Начнем с того, что в летописях и хрониках той поры нет такого понятия, как «Ливонская война». Точнее, оно есть, но в него вкладывается совершенно другой смысл — под нею подразумевают лишь события 1558–1561 годов. В те годы русские войска разгромили противостоявшие им силы Ливонской «конфедерации» (состоявшей из владений собственно Ливонского ордена, Рижского архиепископства и епископств Дерптского, Эзель-Викского и Курляндского), заняли часть ее территории (северо-восточную часть с Нарвой и территорию Дерптского епископства — «отчину» Ивана Грозного, ибо Дерпт вырос на месте основанного еще князем Ярославом Мудрым города Юрьева) и положили конец истории «старой» Ливонии.
Но этот военный конфликт был не первым и не последним в цепочке войн, которые полыхали в Восточной и Северо-Восточной Европе во второй половине XVI века. В 1555–1557 годах Русское государство воевало со Швецией, и, между прочим, шведский король Густав Васа развязал эту войну, рассчитывая на помощь и поддержку Ливонского ордена. Правда, ее он так и не получил. Мнившие себя хитрыми ливонцы в последний момент передумали, но если они и рассчитывали отсидеться в стороне, то глубоко заблуждались. Уже в 1556 году в самой Ливонии вспыхнула так называемая «война коадъюторов», ставшая результатом глубоких и застарелых противоречий в политической верхушке «конфедерации». Польский король Сигизмунд II, наследник Сигизмунда I, с подачи того самого прусского герцога Альбрехта увидел в ней прекрасную возможность подчинить себе еще и Ливонию и вмешался в этот конфликт, навязав ливонцам в 1557 году Позвольские соглашения.
Эти соглашения положили конец «войне коадъюторов» и явно сместили баланс сил и интересов в регионе в пользу Польши — и, естественно, Великого княжества Литовского, соединенного с Польшей личной унией. Фактически Сигизмунд сделал первый шаг на пути, который в конечном итоге привел к разделу Ливонии между ее соседями — Польшей (с 1569 года Речью Посполитой), Данией, Швецией и Россией. Этот шаг Сигизмунда ускорил вмешательство России в ливонские дела, результатом чего и стала, собственно, Ливонская война, о которой было сказано чуть выше. С другой стороны, вторжение России в Ливонию ускорило начало Полоцкой войны 1561–1570 годов между Русским государством и Великим княжеством Литовским.

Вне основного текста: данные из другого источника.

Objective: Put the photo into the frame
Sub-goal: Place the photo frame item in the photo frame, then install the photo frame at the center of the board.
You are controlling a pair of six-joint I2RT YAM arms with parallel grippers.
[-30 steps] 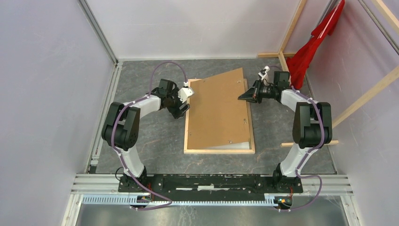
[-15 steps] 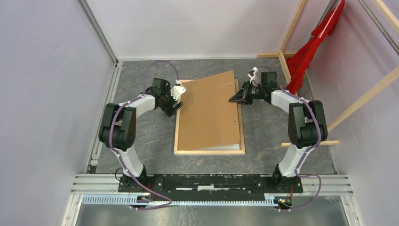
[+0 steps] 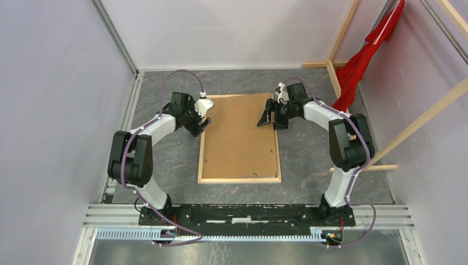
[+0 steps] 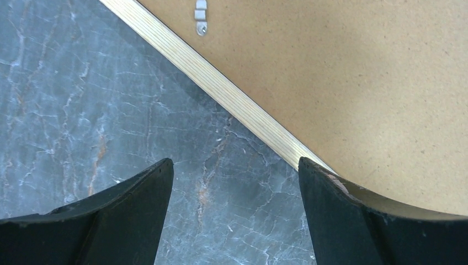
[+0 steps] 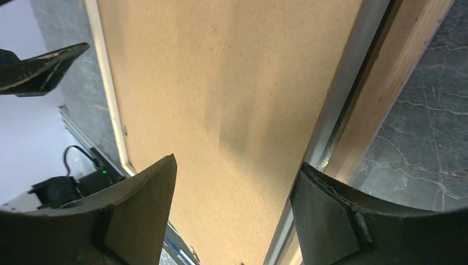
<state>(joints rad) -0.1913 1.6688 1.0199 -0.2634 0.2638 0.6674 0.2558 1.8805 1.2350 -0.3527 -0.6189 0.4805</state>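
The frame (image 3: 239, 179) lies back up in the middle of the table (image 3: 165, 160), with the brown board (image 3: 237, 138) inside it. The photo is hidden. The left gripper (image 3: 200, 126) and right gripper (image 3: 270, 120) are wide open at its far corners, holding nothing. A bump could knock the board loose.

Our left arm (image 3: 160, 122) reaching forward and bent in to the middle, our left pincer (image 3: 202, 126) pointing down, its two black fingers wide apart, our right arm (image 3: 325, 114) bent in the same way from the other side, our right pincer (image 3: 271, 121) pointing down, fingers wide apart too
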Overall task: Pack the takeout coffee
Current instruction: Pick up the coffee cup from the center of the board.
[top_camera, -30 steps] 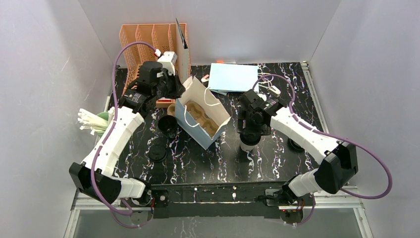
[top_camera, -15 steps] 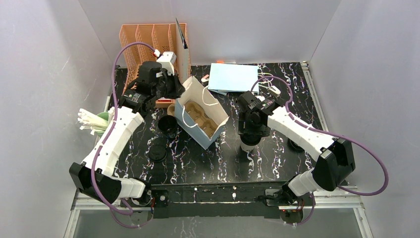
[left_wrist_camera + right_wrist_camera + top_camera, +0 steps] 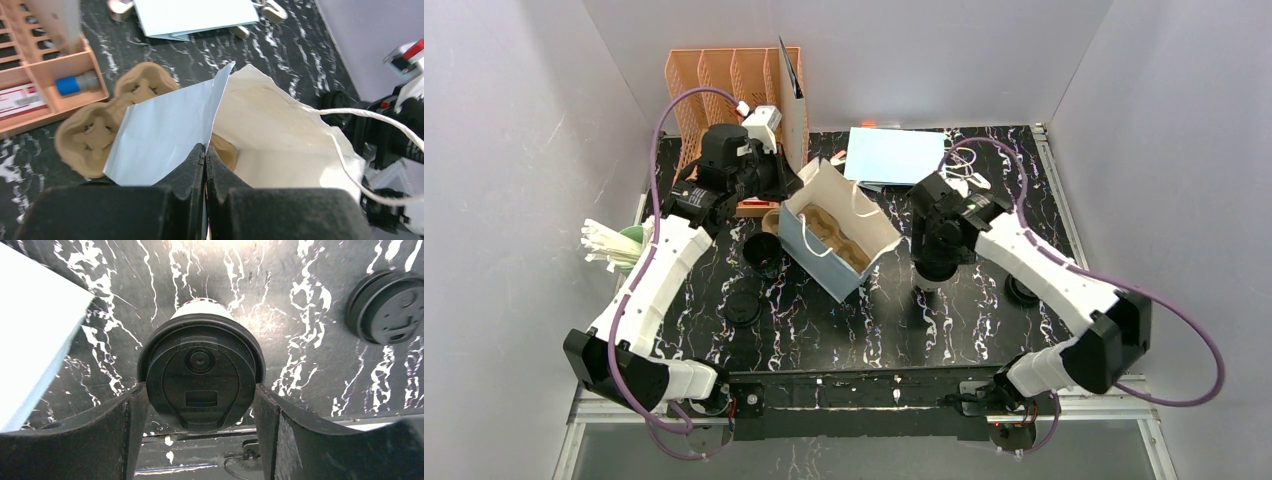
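Observation:
A takeout coffee cup with a round black lid (image 3: pixel 200 372) sits between my right gripper's (image 3: pixel 200 390) fingers, which press on both sides of the lid; from above this cup (image 3: pixel 933 280) is just right of the light-blue paper bag (image 3: pixel 824 268). My left gripper (image 3: pixel 205 150) is shut on the bag's rim, holding it open. A brown pulp carrier (image 3: pixel 839 240) lies inside the bag. Another dark lidded cup (image 3: pixel 764 255) stands left of the bag, with one more black lid (image 3: pixel 742 308) nearer the front. A further black lid (image 3: pixel 390 307) lies to the right.
A second pulp carrier (image 3: pixel 90 135) lies on the table behind the bag. An orange divided organiser (image 3: pixel 724 75) stands at the back left, folded blue bags (image 3: pixel 894 155) at the back centre, a green cup of white sticks (image 3: pixel 614 245) at the left edge.
My right gripper's jaws have narrowed onto the lidded cup, and gripper and cup have shifted slightly toward the back. The bag, held by the left gripper, has moved a little to the right.

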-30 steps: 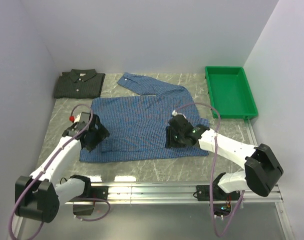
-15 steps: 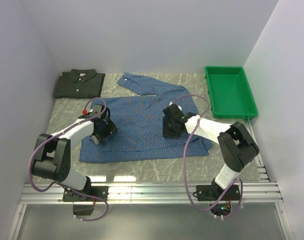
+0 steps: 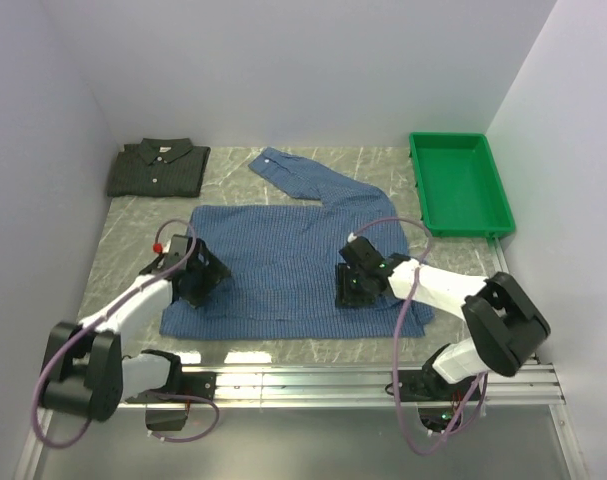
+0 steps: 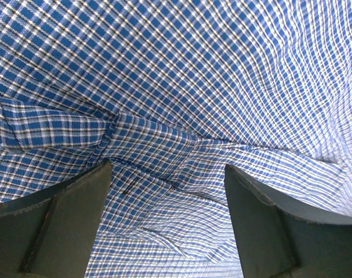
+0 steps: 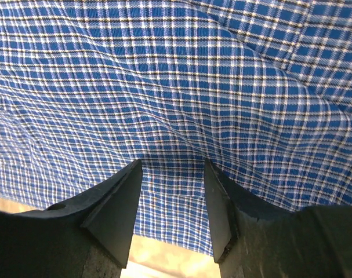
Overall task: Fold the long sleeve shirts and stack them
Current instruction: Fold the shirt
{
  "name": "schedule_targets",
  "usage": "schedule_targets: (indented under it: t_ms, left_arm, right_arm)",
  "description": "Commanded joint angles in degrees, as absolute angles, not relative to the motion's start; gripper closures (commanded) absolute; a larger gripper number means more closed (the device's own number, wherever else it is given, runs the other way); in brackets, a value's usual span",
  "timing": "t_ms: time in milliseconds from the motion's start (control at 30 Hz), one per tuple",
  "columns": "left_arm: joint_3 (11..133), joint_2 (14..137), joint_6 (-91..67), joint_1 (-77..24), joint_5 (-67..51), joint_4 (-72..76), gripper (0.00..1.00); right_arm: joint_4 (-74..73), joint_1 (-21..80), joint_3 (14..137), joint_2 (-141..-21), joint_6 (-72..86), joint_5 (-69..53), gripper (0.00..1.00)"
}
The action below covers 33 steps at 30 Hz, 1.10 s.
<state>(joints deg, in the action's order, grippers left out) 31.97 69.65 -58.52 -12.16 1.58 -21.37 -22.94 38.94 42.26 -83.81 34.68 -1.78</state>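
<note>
The blue shirt (image 3: 283,260) lies spread flat at the middle of the table (image 3: 123,240), and the dark check shirt (image 3: 158,167) sits folded in the far left corner. Your left gripper (image 4: 168,168) has its fingers wide apart over bunched cloth. Your right gripper (image 5: 171,165) has its fingers partly apart near the shirt's near edge, and neither visibly pinches fabric. If you close on a single layer, or raise the two sides unevenly, the fold will likely skew and drag the shirt askew.
</note>
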Motion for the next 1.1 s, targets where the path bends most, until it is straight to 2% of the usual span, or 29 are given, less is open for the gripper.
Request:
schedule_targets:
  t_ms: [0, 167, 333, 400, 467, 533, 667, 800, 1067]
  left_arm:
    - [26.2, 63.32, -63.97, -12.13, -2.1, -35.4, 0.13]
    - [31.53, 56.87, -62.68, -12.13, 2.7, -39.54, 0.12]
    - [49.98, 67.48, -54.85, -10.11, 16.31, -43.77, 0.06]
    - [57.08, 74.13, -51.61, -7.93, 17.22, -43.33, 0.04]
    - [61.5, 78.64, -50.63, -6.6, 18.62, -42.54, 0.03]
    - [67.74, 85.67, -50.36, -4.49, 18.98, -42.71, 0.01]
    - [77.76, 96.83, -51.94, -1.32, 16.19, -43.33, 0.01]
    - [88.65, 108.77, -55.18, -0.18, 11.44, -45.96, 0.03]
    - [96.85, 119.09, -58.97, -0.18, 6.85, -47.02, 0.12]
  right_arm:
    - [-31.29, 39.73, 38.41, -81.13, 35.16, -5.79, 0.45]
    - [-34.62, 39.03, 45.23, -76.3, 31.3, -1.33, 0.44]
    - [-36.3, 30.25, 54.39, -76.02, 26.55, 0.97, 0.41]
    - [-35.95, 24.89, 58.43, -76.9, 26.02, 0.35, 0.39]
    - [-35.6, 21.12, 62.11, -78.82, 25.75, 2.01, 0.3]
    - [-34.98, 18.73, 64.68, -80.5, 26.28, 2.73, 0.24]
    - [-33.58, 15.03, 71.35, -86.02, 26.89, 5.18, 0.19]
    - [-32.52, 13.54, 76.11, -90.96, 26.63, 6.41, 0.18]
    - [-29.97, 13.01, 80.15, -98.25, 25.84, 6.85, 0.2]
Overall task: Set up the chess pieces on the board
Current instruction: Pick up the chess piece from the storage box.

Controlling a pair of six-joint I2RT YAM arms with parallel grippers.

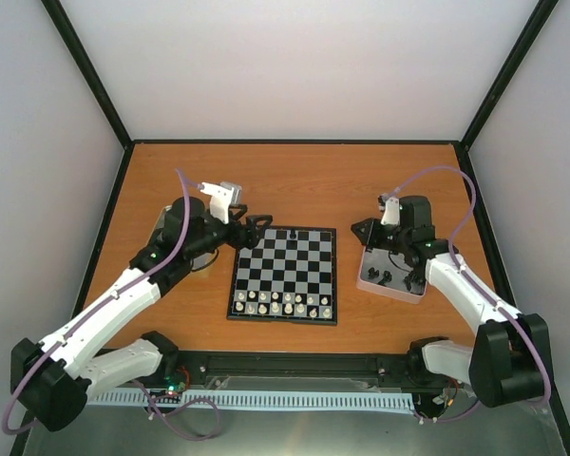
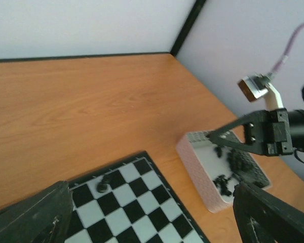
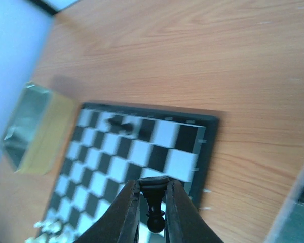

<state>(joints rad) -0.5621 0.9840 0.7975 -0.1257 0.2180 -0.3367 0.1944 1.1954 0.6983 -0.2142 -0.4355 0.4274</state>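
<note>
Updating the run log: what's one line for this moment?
left gripper: open, near board corner | right gripper: shut on black piece | white pieces: on near rows

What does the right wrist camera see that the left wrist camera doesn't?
Only right wrist: a black piece pinched in the right gripper, and a shiny tray beside the board. Only left wrist: loose black pieces in a pale tray. Both: the board, a lone piece on its far row, the right gripper, and the table.
</note>
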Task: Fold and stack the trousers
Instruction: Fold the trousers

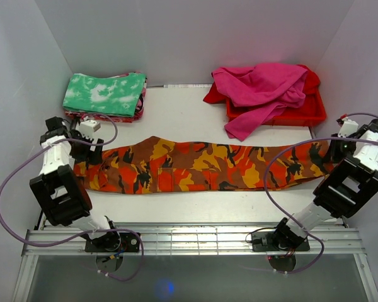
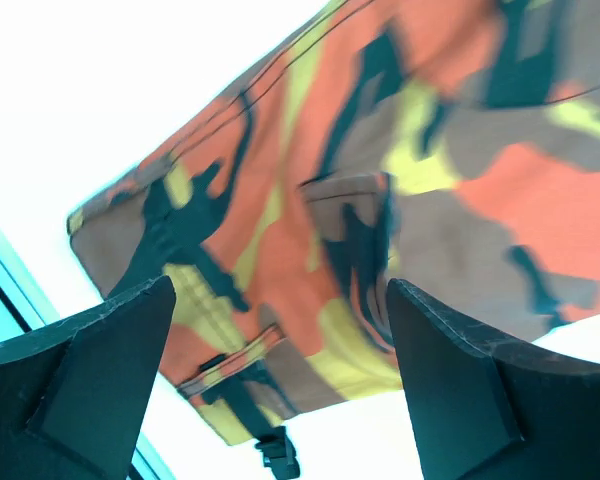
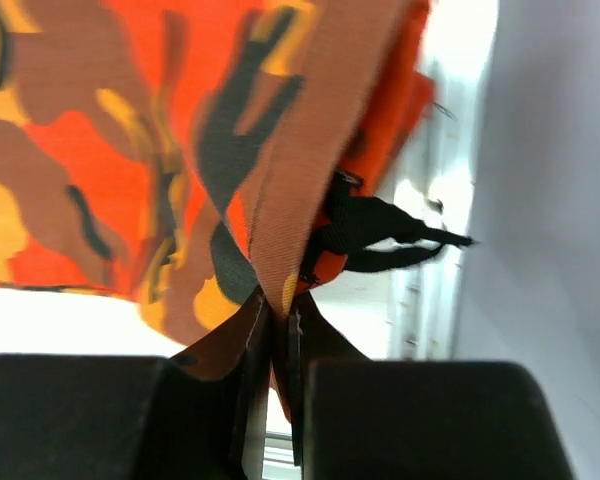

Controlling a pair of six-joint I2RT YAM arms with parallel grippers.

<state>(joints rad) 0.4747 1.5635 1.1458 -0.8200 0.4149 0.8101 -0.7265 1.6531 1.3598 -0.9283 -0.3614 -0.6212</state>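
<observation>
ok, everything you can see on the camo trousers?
The trousers are soft cloth in orange, red, yellow and dark brown camouflage, with a flapped pocket and black straps. They lie stretched in one long strip across the table. The right gripper pinches their right end; the left gripper hangs open over the left end.

The white table (image 1: 183,116) carries the camouflage trousers (image 1: 201,165), stretched lengthwise across its middle from left to right. At the far left corner lies a folded green-and-white cloth (image 1: 104,94). At the far right stands a red tray (image 1: 302,117), with a magenta garment (image 1: 264,88) spilling over its near rim.
</observation>
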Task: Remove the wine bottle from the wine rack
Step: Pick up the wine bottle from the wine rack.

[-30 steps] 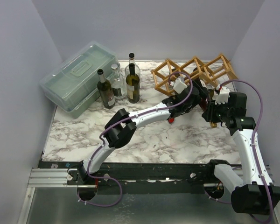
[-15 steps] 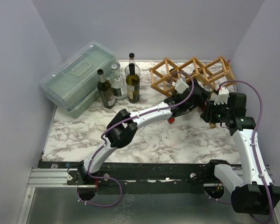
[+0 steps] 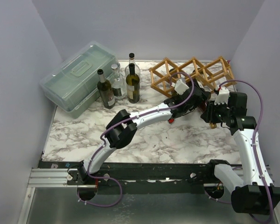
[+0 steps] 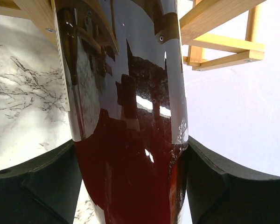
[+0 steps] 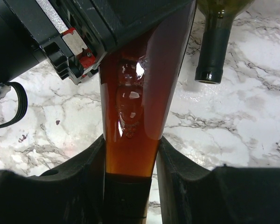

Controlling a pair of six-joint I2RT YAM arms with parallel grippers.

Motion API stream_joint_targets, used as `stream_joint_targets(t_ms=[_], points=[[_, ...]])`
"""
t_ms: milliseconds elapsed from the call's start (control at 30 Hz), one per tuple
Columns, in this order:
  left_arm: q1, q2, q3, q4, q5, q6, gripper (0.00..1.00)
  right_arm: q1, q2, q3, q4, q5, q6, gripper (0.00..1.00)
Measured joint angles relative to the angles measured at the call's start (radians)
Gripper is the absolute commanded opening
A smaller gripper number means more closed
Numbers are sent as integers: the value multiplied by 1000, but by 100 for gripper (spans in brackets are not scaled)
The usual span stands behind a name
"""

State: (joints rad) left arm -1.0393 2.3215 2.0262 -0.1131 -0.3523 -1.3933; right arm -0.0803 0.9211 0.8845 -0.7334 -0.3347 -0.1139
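**Wine bottle held at body and neck, part-way in the wine rack**

The dark red-brown bottle lies lengthwise at the front of the light wooden lattice. Its far end passes between the slats and its neck points toward the near edge of the table. The left gripper is clamped on the body, one black pad pressed against each flank. The right gripper is closed tight on the amber neck. A second bottle, dark green with an open mouth, lies just beside the neck; its body is cut off in the right wrist view, so which cell holds it cannot be told. At the far left stands a translucent green-grey box with its lid shut and its contents not discernible. A group of upright bottles stands just beside the box. All of this rests on a white tabletop veined in grey like marble. Plain pale walls enclose the table at the back and on both sides.
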Motion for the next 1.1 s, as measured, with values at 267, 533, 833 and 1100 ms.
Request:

Эта война стала частью 200-летнего конфликта, в котором призом для победителя должно было стать доминирование в Восточной Европе и Прибалтике.
В 1563 году прорвался давно назревавший «нарыв» в отношениях между Швецией, с одной стороны, и Данией и Ганзой — союзом северогерманских городов. Вспыхнула так называемая Первая Северная война 1563–1570 годов. Не успела она закончиться, как снова обострились отношения между Москвой и Стокгольмом. Начиная с 1573 года в северной и северо-западной Ливонии (Эстляндии) практически непрерывно шли с переменным успехом боевые действия между русскими и шведскими войсками. Завершились они спустя десять лет, в 1583 году. Истощенная в многолетних войнах на нескольких фронтах, внешних и внутренних, Россия была вынуждена уступить захваченную шведами Нарву и ряд пограничных городов и волостей на Северо-Западе.
Этот русско-шведский конфликт развивался на фоне продолжавшегося противостояния Русского государства и возникшего в результате Люблинской унии государства Польско-Литовского, Речи Посполитой. Развязывая войну в 1561 году, Сигизмунд II, вероятно, рассчитывал, что ослабленная войной с крымскими татарами и серьезными внутренними проблемами Москва не сможет бороться на равных с Великим княжеством Литовским. Однако он сильно просчитался.
В начале 60-х годов XVI столетия Русское государство находилось на подъеме. Иван Грозный принял вызов, нанеся зимой 1562–1563 годов удар по Полоцку. Падение Полоцка продемонстрировало urbi et orbi мощь и величие Москвы, а Сигизмунд наглядно убедился в своем бессилии. Нет, конечно, со взятием Полоцка война не закончилась, и литовцам, действовавшим при помощи поляков, удалось даже одержать несколько тактических успехов — неимоверно раздутых польской пропагандой по установившемуся еще со времен Первой Смоленской 1512–1522 годов войны обычаю. Однако эти победы могли лишь чуть подсластить горечь неудач и скрасить понимание того, что в борьбе один на один у Вильно шансов против Москвы нет.